> Work item: Give back a single figure: the number of lines in the entries below that contain "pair".

> Stored records:
:::

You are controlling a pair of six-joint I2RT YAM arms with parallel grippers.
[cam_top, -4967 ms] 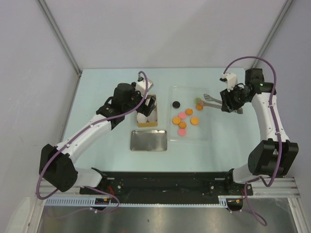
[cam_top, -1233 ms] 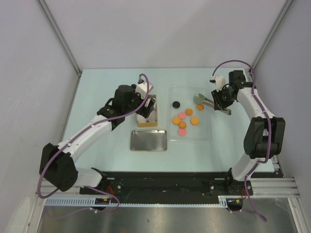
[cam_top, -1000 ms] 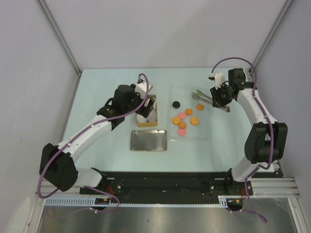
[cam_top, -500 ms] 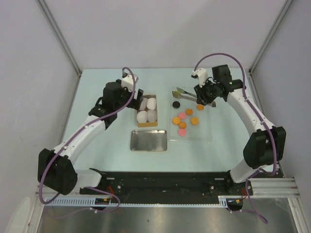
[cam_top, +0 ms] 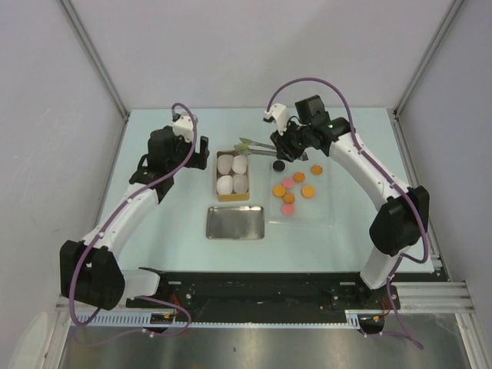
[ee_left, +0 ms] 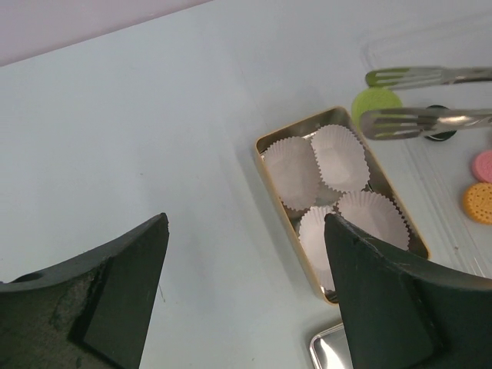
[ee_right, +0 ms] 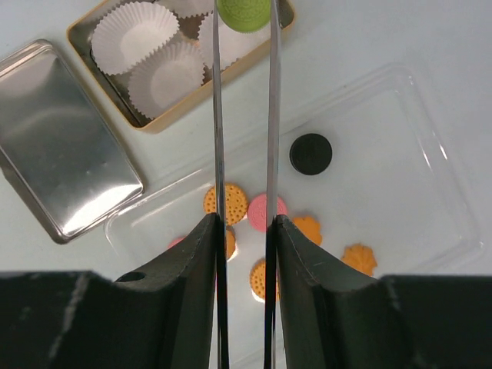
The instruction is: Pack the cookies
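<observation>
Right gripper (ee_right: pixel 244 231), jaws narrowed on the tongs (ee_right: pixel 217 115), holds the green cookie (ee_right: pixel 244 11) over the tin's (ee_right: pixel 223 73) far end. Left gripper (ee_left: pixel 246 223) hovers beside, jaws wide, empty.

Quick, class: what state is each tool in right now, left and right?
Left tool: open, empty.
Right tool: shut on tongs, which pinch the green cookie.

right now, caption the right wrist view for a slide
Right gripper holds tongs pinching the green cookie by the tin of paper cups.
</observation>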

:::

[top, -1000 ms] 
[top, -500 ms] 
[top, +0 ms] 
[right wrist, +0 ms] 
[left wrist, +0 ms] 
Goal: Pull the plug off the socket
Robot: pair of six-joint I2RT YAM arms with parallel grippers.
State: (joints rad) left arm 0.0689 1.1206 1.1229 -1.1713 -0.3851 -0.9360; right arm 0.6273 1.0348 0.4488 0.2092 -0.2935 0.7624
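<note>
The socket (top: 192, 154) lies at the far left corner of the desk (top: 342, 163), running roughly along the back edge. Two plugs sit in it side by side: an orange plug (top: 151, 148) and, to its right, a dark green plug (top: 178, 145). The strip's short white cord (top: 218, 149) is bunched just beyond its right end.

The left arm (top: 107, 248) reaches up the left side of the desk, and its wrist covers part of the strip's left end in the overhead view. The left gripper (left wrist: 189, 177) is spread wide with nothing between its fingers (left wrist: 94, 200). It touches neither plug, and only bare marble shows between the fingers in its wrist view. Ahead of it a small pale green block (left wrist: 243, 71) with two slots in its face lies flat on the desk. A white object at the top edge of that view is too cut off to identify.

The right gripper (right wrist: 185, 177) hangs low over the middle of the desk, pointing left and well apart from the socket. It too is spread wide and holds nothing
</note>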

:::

> Finished task: 2